| EXERCISE GOAL |
Up to and including the line that contains "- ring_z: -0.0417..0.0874", repeat each line of the data exactly, starting from the first.

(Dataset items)
┏━━

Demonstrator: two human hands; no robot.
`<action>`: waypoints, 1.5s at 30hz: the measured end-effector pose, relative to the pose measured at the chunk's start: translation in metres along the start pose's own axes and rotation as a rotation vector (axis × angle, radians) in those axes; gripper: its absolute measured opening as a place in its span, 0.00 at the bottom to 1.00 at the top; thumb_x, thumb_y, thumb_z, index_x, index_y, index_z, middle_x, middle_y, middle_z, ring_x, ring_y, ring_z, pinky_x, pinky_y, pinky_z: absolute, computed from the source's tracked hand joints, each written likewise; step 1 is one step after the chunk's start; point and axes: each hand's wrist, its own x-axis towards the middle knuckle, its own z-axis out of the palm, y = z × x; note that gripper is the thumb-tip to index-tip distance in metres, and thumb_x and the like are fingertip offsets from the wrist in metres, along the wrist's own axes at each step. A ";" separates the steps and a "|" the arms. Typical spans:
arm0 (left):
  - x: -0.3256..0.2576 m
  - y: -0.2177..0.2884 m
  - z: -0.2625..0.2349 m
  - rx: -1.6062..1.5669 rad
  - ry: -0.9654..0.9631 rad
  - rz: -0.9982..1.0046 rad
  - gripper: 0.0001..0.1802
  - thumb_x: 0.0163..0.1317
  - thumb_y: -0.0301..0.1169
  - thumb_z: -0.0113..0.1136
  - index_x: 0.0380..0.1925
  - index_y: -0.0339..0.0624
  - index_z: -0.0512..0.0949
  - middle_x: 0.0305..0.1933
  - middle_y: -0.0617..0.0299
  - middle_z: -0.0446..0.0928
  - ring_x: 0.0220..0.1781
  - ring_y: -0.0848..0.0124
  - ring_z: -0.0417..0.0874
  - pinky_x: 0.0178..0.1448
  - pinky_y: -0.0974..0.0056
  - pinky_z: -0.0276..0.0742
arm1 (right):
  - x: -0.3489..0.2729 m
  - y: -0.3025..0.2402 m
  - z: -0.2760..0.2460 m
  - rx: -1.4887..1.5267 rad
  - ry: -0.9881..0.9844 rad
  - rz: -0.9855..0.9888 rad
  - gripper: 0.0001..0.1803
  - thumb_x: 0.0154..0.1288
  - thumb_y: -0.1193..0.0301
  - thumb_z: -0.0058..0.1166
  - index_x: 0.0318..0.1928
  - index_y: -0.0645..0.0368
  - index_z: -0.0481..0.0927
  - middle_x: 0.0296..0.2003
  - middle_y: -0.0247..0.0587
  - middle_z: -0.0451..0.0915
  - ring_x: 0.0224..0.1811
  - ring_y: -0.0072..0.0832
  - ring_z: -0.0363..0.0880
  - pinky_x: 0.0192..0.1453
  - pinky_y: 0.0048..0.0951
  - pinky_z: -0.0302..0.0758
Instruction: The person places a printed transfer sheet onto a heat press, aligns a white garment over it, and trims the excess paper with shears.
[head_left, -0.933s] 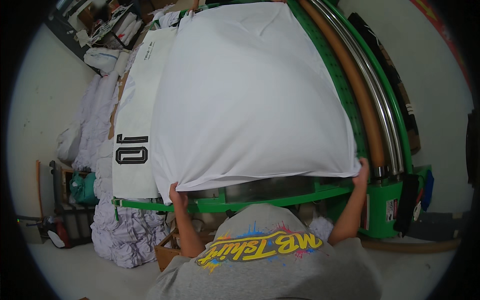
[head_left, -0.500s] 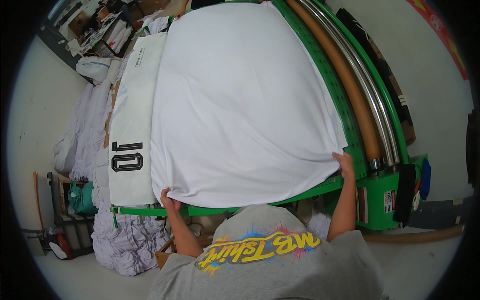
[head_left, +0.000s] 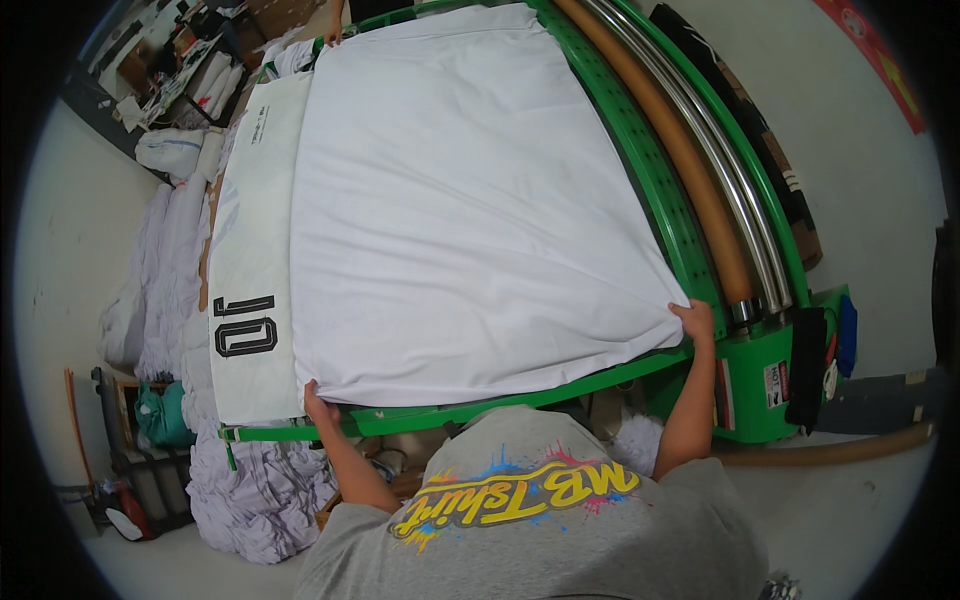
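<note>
A wide white fabric sheet point(head_left: 470, 210) lies over a green-framed machine table point(head_left: 400, 422), with shallow creases running toward its near right corner. At the near left corner, my left hand point(head_left: 319, 404) pinches the fabric's edge. My right hand point(head_left: 695, 320) has closed on the near right corner beside the green side rail. Left of the fabric, and partly under its edge, lies a white printed sheet point(head_left: 250, 270) with large black outlined figures. Across the table, another person's hand point(head_left: 333, 36) is at the far left corner of the fabric.
Along the right run a brown roller point(head_left: 705, 170) and shiny metal bars point(head_left: 745, 185). The machine's green end housing point(head_left: 745, 400) stands beyond my right hand. Crumpled white cloth point(head_left: 255, 500) is piled below the left end, with a green bag point(head_left: 165, 415) further left.
The fabric has sunk from a puffed-up shape to lie flatter and tauter. My left hand has shifted left, my right hand slightly right. More of the green rail shows at the near edge.
</note>
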 end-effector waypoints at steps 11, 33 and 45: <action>0.006 -0.009 -0.001 0.022 0.213 0.005 0.38 0.72 0.41 0.68 0.71 0.22 0.72 0.72 0.39 0.79 0.72 0.46 0.83 0.79 0.42 0.78 | -0.016 -0.067 -0.027 1.128 0.185 -0.274 0.14 0.67 0.70 0.78 0.43 0.63 0.85 0.44 0.37 0.90 0.45 0.26 0.86 0.58 0.33 0.79; -0.006 0.003 -0.020 0.160 -0.085 -0.101 0.19 0.75 0.36 0.71 0.56 0.32 0.86 0.55 0.54 0.89 0.56 0.59 0.92 0.61 0.53 0.89 | -0.024 0.013 0.021 0.638 -0.522 0.294 0.28 0.64 0.76 0.74 0.65 0.69 0.85 0.57 0.50 0.91 0.58 0.39 0.90 0.62 0.44 0.85; 0.019 -0.006 -0.014 0.394 0.079 -0.092 0.19 0.66 0.39 0.78 0.45 0.33 0.88 0.48 0.54 0.88 0.46 0.61 0.88 0.56 0.55 0.83 | 0.021 -0.112 0.135 -0.278 0.155 -0.329 0.44 0.74 0.57 0.70 0.84 0.55 0.68 0.87 0.55 0.60 0.86 0.55 0.62 0.88 0.54 0.64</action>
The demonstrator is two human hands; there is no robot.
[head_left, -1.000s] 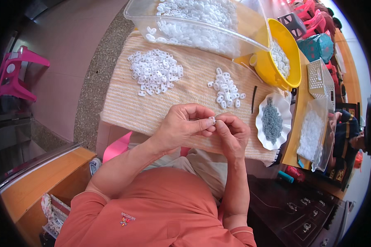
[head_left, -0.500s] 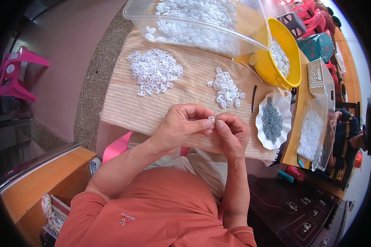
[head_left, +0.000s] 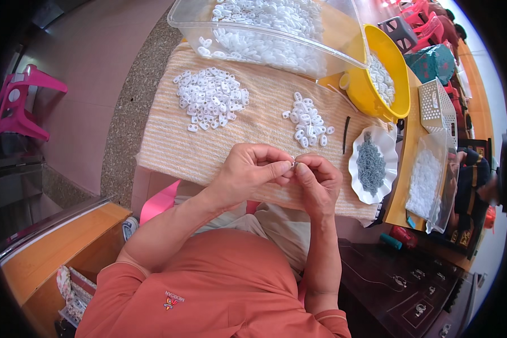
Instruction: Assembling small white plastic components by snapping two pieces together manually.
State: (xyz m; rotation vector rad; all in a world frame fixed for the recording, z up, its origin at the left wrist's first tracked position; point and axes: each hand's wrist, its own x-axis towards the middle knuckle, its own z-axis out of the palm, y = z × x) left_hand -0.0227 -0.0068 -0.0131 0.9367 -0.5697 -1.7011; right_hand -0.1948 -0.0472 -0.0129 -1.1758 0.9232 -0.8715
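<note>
Pinching tiny white ring [head_left: 293, 164]

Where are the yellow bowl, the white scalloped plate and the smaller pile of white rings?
yellow bowl [head_left: 359, 93]: head view, outer wall.
white scalloped plate [head_left: 388, 145]: head view, bare rim.
smaller pile of white rings [head_left: 307, 120]: head view, pile's middle.

A surface draped in a striped beige cloth [head_left: 253, 127] carries two heaps of white plastic rings [head_left: 211, 97], a clear tub [head_left: 276, 39], a yellow bowl [head_left: 377, 84] and a scalloped white plate [head_left: 377, 194].
</note>
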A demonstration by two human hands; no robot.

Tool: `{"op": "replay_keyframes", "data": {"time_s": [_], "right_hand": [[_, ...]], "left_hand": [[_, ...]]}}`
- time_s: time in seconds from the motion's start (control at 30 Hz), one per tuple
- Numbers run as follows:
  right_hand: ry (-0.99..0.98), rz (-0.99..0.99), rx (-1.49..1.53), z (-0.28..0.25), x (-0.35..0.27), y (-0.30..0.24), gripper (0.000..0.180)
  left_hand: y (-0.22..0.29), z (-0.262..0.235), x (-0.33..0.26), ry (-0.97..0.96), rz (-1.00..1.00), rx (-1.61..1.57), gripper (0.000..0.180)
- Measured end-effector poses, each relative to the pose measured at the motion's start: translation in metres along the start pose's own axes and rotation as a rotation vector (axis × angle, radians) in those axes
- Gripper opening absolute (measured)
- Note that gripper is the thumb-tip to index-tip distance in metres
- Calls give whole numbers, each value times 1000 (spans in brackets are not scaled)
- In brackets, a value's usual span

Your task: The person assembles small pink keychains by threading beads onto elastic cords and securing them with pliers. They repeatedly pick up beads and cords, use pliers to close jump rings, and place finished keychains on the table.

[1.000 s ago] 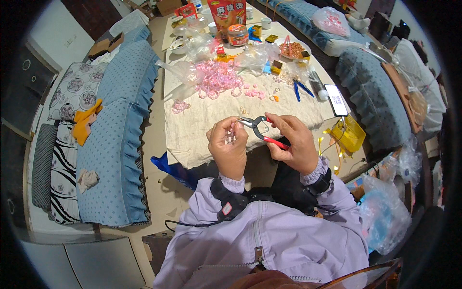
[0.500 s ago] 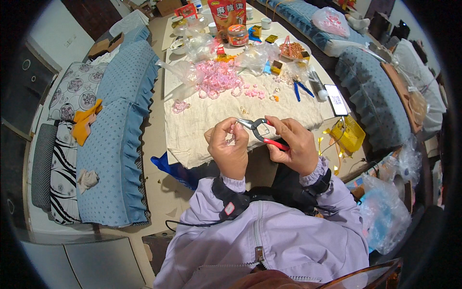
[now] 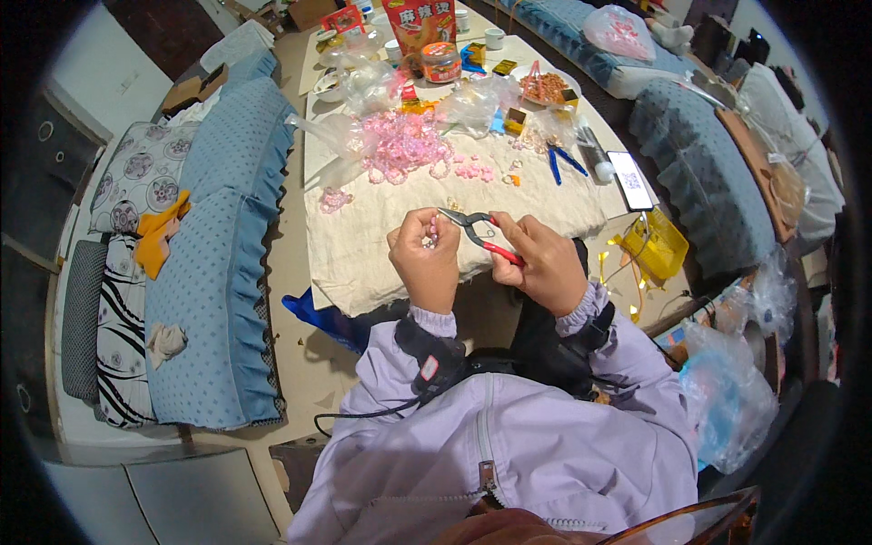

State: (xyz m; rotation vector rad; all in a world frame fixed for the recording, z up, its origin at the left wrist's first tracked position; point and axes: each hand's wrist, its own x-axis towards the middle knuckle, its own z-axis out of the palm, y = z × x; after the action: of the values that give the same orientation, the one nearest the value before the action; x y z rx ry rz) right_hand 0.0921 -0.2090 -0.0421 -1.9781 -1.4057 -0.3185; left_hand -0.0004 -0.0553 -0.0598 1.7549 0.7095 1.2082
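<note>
My right hand [image 3: 543, 263] grips red-handled pliers [image 3: 480, 232], their jaws pointing left toward my left hand [image 3: 425, 259]. My left hand pinches a small pale bead piece [image 3: 429, 240] between its fingertips, right at the plier tips. Both hands hover above the near edge of a cream cloth [image 3: 363, 245] that covers the table. A heap of pink beads [image 3: 409, 145] lies on the cloth farther back.
Blue-handled pliers [image 3: 563, 160], a phone [image 3: 630, 180], clear plastic bags [image 3: 472, 102], an orange-lidded jar [image 3: 440, 60] and a red packet [image 3: 418, 20] lie on the table. A yellow basket [image 3: 656, 247] hangs at the right edge. Blue-covered seats [image 3: 213, 263] flank both sides.
My hands stay in nearly the same place; the pliers and the left fingers shift only slightly around the small piece.
</note>
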Motion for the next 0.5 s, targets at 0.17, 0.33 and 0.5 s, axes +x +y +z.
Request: {"op": "replay_keyframes", "data": {"time_s": [0.17, 0.33, 0.5], "right_hand": [[-127, 272, 542, 9, 3, 26, 37], [35, 470, 171, 22, -5, 80, 42], [116, 463, -164, 58, -4, 149, 48]], "left_hand": [[-10, -5, 9, -217, -65, -105, 15], [-12, -8, 15, -349, -172, -286, 27], [-18, -9, 18, -466, -272, -430, 31]]}}
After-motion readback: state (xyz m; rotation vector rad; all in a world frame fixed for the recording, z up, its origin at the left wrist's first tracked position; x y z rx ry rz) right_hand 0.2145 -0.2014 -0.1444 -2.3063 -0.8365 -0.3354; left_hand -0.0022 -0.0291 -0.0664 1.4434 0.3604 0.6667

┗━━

| RESPONSE |
Demonstrator: two human hands; no robot.
`<action>`: waypoints, 1.5s at 30hz: the measured end-effector pose, relative to the pose measured at the chunk's start: translation in metres along the start pose's own axes and rotation as a rotation vector (axis × angle, radians) in those axes; gripper: its absolute measured opening as a place in its span, 0.00 at the bottom to 1.00 at the top; thumb_x, thumb_y, thumb_z, index_x, index_y, index_z, middle_x, middle_y, middle_z, ring_x, ring_y, ring_z, pinky_x, pinky_y, pinky_z: absolute, computed from the source's tracked hand joints, each written likewise; step 1 is one step after the chunk's start; point and axes: each hand's wrist, its own x-axis towards the middle knuckle, its own z-axis out of the palm, y = z × x; note that gripper is the thumb-tip to index-tip distance in metres, and thumb_x and the like are fingertip offsets from the wrist in metres, along the wrist's own axes at each step. A ";" separates the steps and a "|" the arms. Typical spans:
arm0 (left):
  - x: -0.3256..0.2576 m
  - y: -0.2177..0.2884 m
  - z: -0.2625..0.2349 m
  - rx: -1.6062..1.5669 rad
  - ry: -0.9654..0.9631 rad
  - rz: -0.9982..1.0046 rad
  - gripper: 0.0001..0.1802
  - thumb_x: 0.0163..0.1317
  - thumb_y: -0.0301..0.1169
  - thumb_z: -0.0113..0.1136
  - index_x: 0.0380..0.1925
  - index_y: -0.0339..0.0624
  - index_z: -0.0512..0.0949
  - middle_x: 0.0305..0.1933
  - middle_y: -0.0617..0.0299
  - middle_z: -0.0446..0.0928
  - ring_x: 0.0220..0.1781
  - ring_y: -0.0848..0.0124
  - ring_z: -0.0417..0.0874

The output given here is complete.